Your goal ::
Would you reproduce exactly the lines below from the one holding "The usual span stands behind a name" through the one holding "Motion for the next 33", inclusive, and no others?

────────────────────

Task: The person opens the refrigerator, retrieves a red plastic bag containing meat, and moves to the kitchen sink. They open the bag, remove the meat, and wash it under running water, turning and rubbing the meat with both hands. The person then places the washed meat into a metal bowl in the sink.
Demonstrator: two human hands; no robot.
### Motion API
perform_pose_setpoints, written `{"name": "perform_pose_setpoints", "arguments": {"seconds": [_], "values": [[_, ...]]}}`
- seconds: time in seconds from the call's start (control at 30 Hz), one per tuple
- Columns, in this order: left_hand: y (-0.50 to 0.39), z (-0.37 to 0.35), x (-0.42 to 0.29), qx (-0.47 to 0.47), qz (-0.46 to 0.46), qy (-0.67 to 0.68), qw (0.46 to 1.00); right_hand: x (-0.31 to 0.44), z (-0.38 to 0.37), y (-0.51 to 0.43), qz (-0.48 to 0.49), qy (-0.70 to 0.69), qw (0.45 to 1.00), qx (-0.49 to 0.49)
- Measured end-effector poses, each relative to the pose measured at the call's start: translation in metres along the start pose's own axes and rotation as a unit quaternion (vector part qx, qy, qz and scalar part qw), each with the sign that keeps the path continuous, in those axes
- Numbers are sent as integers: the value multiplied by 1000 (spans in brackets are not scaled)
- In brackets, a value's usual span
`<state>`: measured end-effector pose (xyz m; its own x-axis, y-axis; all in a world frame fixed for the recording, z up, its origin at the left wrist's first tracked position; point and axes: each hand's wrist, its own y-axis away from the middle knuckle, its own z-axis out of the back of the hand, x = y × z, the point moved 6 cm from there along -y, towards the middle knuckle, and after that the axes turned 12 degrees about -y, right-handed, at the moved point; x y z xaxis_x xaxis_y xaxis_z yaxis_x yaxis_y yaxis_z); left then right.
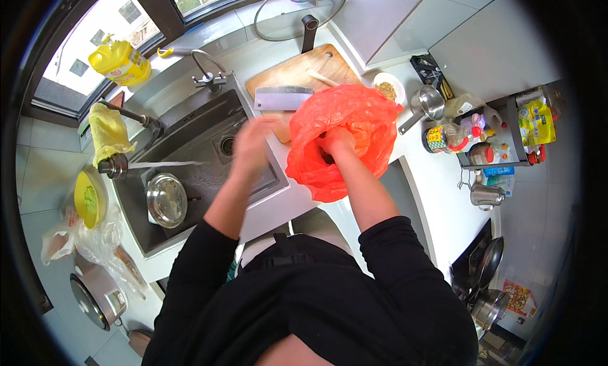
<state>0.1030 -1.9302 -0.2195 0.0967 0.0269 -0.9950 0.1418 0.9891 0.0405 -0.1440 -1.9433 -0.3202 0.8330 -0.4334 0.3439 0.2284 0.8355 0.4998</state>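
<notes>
My right hand (338, 141) reaches into the mouth of a red plastic bag (370, 109); its fingers and the bag's contents are hidden. My left hand (251, 140), blurred, is over the right side of the sink (280, 181), beside the bag; whether it holds anything does not show. Behind the bag lies a wooden cutting board (294, 66) with a cleaver (280, 99) and a pale wooden handle or stick (323, 77) on it. Water runs from the faucet (114, 166) into the sink, where a round metal pot or lid (167, 200) sits at the left.
A small bowl of brown bits (389, 88) and a steel saucepan (427, 102) stand right of the board, before sauce bottles (444, 138). A glass lid (285, 19) leans behind. At left are a yellow bowl (81, 199), plastic bags (102, 237) and a rice cooker (97, 294).
</notes>
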Motion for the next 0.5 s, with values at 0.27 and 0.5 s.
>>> {"name": "perform_pose_setpoints", "arguments": {"seconds": [0.27, 0.5], "values": [[-40, -125, 18, 203, 257, 13, 945, -35, 22, 29, 124, -249, 959, 60], [-28, -133, 34, 332, 43, -452, 827, -65, 71, 64, 143, -560, 810, 97]]}}
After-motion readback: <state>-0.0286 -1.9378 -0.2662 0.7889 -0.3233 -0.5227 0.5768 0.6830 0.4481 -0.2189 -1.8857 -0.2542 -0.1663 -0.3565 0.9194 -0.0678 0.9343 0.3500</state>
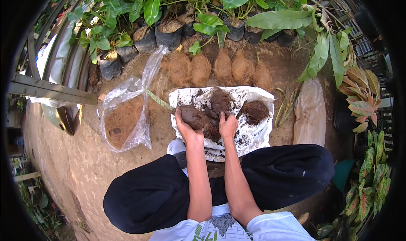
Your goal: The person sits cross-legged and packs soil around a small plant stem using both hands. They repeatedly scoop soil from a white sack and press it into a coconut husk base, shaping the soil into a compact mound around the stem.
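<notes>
My left hand (189, 130) cups a dark ball of soil and fibre (193, 116) from its left side and below. A narrow, pale-edged green leaf (158, 98) sticks out of the ball's upper left. My right hand (228, 125) is beside it, fingers curled and thumb at the dark soil; whether anything is pinched there is hidden. Under both hands lies a white plastic sheet (250, 139), strewn with soil crumbs. On it, a dark fibrous clump (220, 99) sits just above my hands, and another brown fibre clump (255, 112) lies to the right.
Several fibre-wrapped balls (201, 70) stand in a row beyond the sheet. To the left is a clear plastic bag (125, 123) of brown fibre. Plants in black polybags (169, 34) line the back. A filled plastic sack (310, 114) lies right; a metal frame (54, 89) juts in left.
</notes>
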A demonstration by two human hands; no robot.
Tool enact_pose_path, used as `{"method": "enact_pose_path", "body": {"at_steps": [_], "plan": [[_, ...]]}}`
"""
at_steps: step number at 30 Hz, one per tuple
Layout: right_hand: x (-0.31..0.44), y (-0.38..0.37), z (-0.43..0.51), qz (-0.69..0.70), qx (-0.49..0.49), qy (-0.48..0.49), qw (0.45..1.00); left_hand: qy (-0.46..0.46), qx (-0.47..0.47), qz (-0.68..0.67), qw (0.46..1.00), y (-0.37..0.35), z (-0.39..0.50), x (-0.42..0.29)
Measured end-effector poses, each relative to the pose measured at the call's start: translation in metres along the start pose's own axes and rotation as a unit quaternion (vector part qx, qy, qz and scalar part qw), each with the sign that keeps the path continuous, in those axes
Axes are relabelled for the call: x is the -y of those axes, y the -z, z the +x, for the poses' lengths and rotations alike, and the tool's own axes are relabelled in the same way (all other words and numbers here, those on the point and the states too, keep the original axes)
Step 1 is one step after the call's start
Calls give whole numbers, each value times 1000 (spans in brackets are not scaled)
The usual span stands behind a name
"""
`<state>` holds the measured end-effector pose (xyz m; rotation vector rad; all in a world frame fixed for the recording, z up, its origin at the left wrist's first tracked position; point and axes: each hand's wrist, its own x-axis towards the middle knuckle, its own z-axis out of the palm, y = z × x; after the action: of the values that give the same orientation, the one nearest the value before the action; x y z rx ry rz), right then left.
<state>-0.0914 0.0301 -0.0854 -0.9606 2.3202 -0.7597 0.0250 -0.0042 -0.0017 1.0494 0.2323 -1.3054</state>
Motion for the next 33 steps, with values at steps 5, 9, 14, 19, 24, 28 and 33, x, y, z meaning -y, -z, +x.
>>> {"method": "enact_pose_path", "body": {"at_steps": [5, 9, 14, 19, 24, 28, 33], "plan": [[-4, 7, 10, 17, -27, -20, 999, 10, -3, -11, 1000, -1, 1, 0], [-10, 14, 13, 60, -38, -70, 995, 12, -9, 3, 1000, 0, 0, -1], [-14, 27, 18, 32, -124, -90, 988, 15, -6, -17, 1000, 1, 1, -2], [3, 43, 29, 146, -236, -1, 961, 15, -7, -7, 1000, 3, 3, 0], [54, 63, 18, 258, 75, 119, 956, 2, 11, 24, 1000, 3, 0, 6], [89, 66, -2, 240, 144, 152, 948, 22, 19, 22, 999, 2, 2, 11], [91, 52, -29, 168, 47, 282, 944, 13, 52, -6, 999, 8, 9, 14]]}}
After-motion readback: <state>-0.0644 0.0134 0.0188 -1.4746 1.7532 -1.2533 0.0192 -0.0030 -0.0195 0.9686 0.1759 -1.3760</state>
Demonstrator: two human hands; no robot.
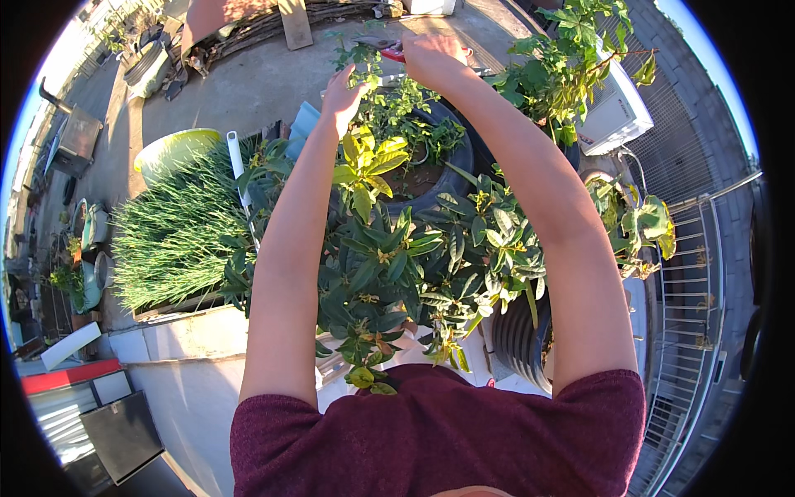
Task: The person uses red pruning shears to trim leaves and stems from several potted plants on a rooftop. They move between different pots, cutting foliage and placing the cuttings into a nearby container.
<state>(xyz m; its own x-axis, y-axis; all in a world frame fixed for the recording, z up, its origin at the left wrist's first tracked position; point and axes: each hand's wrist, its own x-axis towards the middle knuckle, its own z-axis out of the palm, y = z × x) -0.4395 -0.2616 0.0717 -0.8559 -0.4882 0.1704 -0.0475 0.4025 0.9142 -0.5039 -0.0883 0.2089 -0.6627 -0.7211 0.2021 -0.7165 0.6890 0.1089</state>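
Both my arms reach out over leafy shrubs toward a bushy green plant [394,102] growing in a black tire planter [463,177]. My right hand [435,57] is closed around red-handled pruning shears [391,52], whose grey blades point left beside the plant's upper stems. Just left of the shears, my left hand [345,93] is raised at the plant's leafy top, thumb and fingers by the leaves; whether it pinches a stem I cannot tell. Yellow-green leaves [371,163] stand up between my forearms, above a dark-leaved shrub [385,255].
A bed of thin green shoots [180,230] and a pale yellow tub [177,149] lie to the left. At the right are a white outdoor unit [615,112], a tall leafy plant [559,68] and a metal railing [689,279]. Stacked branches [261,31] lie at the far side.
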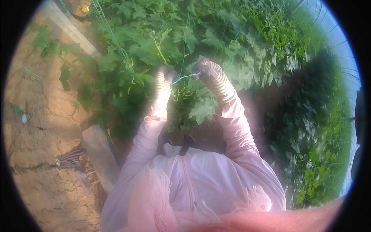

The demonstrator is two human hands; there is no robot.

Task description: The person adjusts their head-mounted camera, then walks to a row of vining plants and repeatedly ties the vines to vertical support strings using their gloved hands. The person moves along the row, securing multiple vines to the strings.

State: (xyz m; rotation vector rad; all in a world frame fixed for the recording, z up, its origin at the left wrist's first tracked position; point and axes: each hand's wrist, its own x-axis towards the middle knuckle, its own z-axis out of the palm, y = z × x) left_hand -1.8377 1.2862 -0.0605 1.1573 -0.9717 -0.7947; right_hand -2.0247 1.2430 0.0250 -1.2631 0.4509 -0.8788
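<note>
My left hand [166,74], in a grey-palmed knit glove with a pale ribbed cuff, is closed around a green climbing vine stem [161,55]. The shoot tip rises above the fingers, with small young leaves. My right hand [206,69], gloved the same way, pinches a length of teal twine [185,77]. That twine stretches slightly slack between both hands; its end at the left hand is hidden by the glove. A pale curled tendril [175,97] hangs just below. Broad lobed leaves [203,110] surround both hands.
Thin support strings [111,37] run upward through the dense foliage. At left, a pale post [72,32] slants over a cracked earth wall [40,139]. A board [100,156] leans beside me. Another leafy row [316,150] stands right, before plastic sheeting [345,58].
</note>
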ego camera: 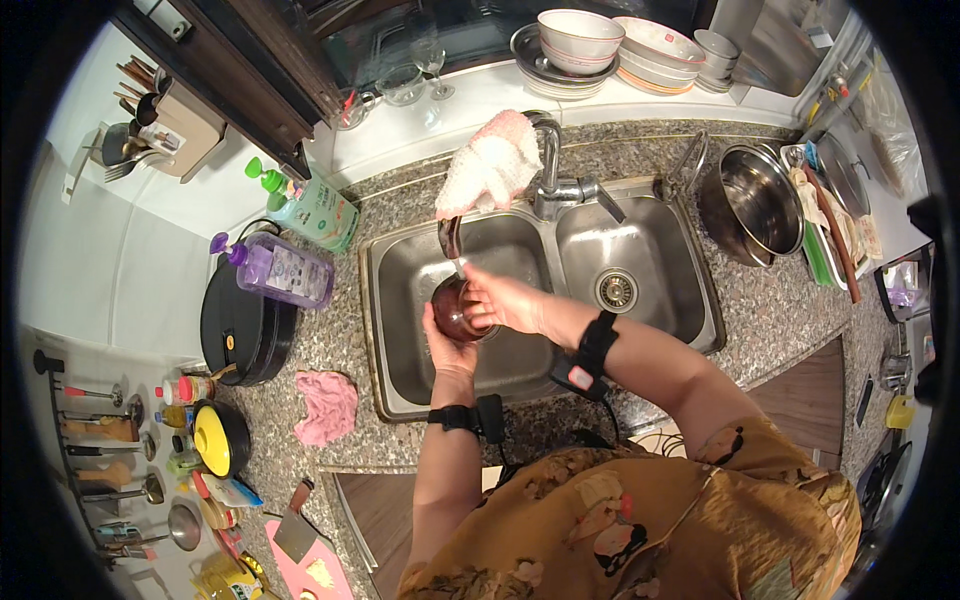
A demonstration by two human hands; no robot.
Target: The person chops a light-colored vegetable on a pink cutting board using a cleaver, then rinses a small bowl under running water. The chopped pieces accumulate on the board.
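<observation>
A round, glossy dark-red object (452, 309) is between my hands over the left sink basin (517, 375). I cannot tell whether it is a vegetable or a vessel. My left hand (452, 349) supports it from below and the left. My right hand (506, 298) lies against its right side, fingers spread over the surface. Water runs down just above it from the chrome faucet (551, 161), whose spout end is partly covered by a pink-and-white cloth (491, 165).
The right basin (600, 225) has a strainer drain. Soap bottles (289, 270) and a black lidded appliance (244, 322) stand left, near a pink cloth (326, 407). A cleaver (296, 536) lies on a pink cutting board (330, 559). A steel pot (750, 206) is right; stacked bowls (577, 41) sit behind.
</observation>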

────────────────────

Answer area ::
The usual span stands behind a name
"""
`<state>` holds the measured end-effector pose (xyz m; rotation vector rad; all in a world frame fixed for the recording, z up, its origin at the left wrist's first tracked position; point and axes: each hand's wrist, its own x-axis towards the middle knuckle, its own z-axis out of the palm, y = z × x; after the action: of the values that give the same orientation, the one nearest the value before the action; x y z rx ry rz), right then left.
<state>-0.0914 0.0301 -0.0854 -0.9606 2.3202 -0.7597 0.0250 -0.0042 -0.0017 1.0494 0.2323 -1.3054</state>
Motion for the next 33 steps, with values at steps 5, 9, 14, 19, 24, 28 and 33, x, y, z meaning -y, -z, +x.

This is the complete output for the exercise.